Le ressortissant brésilien pense qu’il est possible que les sorties du président ne soient qu’un stratagème, puisqu’il a souvent eu recours à des « discours un peu fous » par le passé pour détourner l’attention de la population des difficultés qu’elle traverse, tant sur le plan sanitaire qu’économique.

Quoi qu’il en soit, je n’imagine pas Bolsonaro acceptant de transférer le pouvoir à quelqu’un d’autre que lui-même.

Rafael Soares Gonçalves, chercheur rattaché au département de travail social de l’Université pontificale catholique de Rio de Janeiro

Le chercheur voit mal comment le chef d’État peut espérer remporter la prochaine élection démocratiquement. « Pour l’heure, il est donné perdant dans tous les scénarios », relève-t-il.

Jean Daudelin, spécialiste du Brésil rattaché à l’Université Carleton, ne pense pas que l’armée brésilienne soutiendrait une tentative de renversement de l’ordre constitutionnel au profit de Jair Bolsonaro.

Bien que plusieurs militaires de haut rang figurent parmi ses ministres, les relations ne sont pas au beau fixe. La situation a notamment été mise en relief en mars par le départ de plusieurs commandants de l’armée en réaction au limogeage du ministre de la Défense, un général respecté.
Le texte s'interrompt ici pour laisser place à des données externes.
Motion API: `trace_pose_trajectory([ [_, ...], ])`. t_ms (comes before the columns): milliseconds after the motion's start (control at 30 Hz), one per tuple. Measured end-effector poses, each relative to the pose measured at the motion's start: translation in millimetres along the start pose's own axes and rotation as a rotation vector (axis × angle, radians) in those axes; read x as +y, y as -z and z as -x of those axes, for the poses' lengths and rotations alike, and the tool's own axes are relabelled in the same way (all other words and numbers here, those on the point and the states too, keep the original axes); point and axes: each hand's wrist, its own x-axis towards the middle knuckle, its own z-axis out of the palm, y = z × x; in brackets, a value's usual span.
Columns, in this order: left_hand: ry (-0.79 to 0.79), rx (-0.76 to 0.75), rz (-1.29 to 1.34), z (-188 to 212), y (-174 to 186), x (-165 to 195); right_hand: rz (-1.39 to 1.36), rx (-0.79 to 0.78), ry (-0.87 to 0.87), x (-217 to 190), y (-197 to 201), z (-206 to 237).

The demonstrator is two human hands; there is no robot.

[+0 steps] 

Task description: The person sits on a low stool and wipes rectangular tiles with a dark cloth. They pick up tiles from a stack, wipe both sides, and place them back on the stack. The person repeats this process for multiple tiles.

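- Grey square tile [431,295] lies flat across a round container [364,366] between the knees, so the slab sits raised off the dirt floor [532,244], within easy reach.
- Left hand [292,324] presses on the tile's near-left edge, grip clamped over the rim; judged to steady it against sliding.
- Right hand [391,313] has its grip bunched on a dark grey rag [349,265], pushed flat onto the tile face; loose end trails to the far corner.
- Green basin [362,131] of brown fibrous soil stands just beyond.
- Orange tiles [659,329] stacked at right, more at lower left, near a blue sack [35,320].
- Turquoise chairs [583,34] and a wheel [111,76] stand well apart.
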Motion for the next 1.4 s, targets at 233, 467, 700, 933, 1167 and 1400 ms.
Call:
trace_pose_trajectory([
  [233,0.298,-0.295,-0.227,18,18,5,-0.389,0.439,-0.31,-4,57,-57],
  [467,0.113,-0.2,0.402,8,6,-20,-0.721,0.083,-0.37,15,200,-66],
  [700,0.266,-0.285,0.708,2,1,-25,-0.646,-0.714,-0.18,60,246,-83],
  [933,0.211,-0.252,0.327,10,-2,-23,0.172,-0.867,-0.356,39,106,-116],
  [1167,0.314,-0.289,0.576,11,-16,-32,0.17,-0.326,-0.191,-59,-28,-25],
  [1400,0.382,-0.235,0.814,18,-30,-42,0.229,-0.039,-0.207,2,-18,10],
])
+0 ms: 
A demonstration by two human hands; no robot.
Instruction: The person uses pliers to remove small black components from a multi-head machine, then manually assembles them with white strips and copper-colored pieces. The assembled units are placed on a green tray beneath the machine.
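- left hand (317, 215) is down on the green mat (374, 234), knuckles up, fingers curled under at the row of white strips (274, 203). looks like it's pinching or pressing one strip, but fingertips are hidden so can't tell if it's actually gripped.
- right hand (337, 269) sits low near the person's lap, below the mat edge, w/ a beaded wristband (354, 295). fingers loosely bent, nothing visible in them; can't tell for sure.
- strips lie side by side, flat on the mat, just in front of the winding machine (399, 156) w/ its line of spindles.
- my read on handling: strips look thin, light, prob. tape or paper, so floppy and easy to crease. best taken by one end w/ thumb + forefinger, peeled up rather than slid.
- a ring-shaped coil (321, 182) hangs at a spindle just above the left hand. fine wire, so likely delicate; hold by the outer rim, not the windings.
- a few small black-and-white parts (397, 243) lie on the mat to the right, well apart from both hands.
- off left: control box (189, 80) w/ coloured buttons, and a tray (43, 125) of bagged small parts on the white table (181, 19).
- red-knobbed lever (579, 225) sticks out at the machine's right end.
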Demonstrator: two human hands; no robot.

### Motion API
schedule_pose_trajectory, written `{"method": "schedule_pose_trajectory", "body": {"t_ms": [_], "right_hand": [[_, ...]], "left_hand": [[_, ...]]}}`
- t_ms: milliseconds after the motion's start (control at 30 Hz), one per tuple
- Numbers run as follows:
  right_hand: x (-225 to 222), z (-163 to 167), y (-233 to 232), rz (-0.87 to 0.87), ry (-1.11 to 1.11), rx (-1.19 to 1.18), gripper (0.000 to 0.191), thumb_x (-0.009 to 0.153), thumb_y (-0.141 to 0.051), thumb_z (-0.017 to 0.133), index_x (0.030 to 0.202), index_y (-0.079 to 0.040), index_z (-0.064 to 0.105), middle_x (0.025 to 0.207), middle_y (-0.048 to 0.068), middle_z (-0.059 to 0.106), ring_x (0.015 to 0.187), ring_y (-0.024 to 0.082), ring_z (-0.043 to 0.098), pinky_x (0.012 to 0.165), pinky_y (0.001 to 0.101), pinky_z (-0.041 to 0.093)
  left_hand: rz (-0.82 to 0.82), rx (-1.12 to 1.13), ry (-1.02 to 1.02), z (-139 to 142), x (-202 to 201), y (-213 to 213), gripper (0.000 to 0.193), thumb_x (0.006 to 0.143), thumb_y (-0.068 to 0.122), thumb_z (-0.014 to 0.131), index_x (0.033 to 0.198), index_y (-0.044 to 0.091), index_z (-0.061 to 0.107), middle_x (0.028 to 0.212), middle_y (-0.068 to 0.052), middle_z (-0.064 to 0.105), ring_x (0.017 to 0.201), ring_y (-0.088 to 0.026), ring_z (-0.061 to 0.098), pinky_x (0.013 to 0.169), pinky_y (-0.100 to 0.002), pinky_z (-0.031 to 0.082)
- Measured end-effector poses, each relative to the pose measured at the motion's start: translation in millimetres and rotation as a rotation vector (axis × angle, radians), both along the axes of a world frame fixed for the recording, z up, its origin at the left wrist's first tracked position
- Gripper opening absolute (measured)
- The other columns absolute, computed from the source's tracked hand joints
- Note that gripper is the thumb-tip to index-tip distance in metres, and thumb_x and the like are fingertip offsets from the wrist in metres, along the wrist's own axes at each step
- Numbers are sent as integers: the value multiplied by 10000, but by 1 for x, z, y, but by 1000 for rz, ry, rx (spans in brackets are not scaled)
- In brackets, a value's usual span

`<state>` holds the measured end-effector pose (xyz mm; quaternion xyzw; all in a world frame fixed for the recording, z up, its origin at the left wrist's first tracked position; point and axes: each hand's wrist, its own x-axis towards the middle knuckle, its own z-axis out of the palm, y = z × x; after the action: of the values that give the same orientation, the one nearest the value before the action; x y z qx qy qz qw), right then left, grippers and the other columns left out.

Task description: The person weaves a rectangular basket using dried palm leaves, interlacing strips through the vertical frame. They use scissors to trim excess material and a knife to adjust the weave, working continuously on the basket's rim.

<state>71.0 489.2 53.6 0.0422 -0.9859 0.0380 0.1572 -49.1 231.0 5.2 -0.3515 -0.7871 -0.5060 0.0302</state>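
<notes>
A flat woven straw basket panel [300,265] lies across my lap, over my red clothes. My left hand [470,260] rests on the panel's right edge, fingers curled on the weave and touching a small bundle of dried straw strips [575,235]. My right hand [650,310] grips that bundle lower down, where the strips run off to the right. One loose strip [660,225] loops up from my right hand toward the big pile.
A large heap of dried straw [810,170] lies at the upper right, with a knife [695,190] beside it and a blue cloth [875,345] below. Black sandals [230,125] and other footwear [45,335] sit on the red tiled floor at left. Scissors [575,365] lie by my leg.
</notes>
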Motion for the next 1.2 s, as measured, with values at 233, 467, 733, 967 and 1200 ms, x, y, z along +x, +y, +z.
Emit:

La véritable menace, note M. Daudelin, vient plutôt de la police militaire, qui relève en principe des gouverneurs de chaque État.

Le président Bolsonaro est populaire parmi ces policiers, qui peuvent facilement susciter un véritable chaos sécuritaire en se mettant en grève en raison de l’importance des gangs criminels opérant dans le pays, note l’analyste.

À défaut d’appuyer le politicien d’extrême droite, on ne peut exclure, ajoute-t-il, que l’armée soit éventuellement tentée de profiter du chaos pour reprendre en main le pays à son propre profit.

« Quand on démarre une insurrection, on ne sait jamais ce que ça peut devenir. Plus encore dans un pays comme le Brésil, où la démocratie reste fragile », relève Rafael Soares Gonçalves.

Gestion pandémique critiquée

Comme le faisait l’ex-président des États-Unis Donald Trump, Jair Bolsonaro ne cesse de critiquer le système de vote existant dans son pays, arguant qu’il est nécessaire de le réformer pour éviter les fraudes. Les efforts de ses partisans en ce sens au Congrès n’ont cependant pas abouti.

Jean Daudelin prévient que toute allégation de fraude massive suivant l’élection de 2022 n’aurait aucune chance d’aboutir, « puisqu’il n’a tout simplement pas les appuis institutionnels dont disposait Trump » pour tenter la manœuvre.

Le favori pour l’heure est l’ex-président Luiz Inacio Lulu da Silva, qui a recouvré son droit de se porter candidat au printemps après que la Cour suprême a annulé des condamnations pour corruption contre lui.

L’homme fort de la gauche multiplie les critiques à l’encontre du président brésilien en lui reprochant notamment d’avoir transformé la pandémie de COVID-19 en « arme de destruction massive ».

Le Brésil présente l’un des pires bilans de la planète, avec plus de 20 millions de cas d’infection confirmés et près de 600 000 morts.

Jair Bolsonaro espérait qu’une relance économique suivrait la fin de la dernière vague et viendrait améliorer son image auprès de la population, mais le variant Delta est venu changer la donne, relève M. Soares Gonçalves, qui ajoute aux tourments de la population une inflation galopante et une sécheresse qui fait flamber les coûts de l’énergie.

« Les Brésiliens sont vraiment très fatigués avec tout ce qu’on a à vivre. C’est tellement surréel », conclut-il.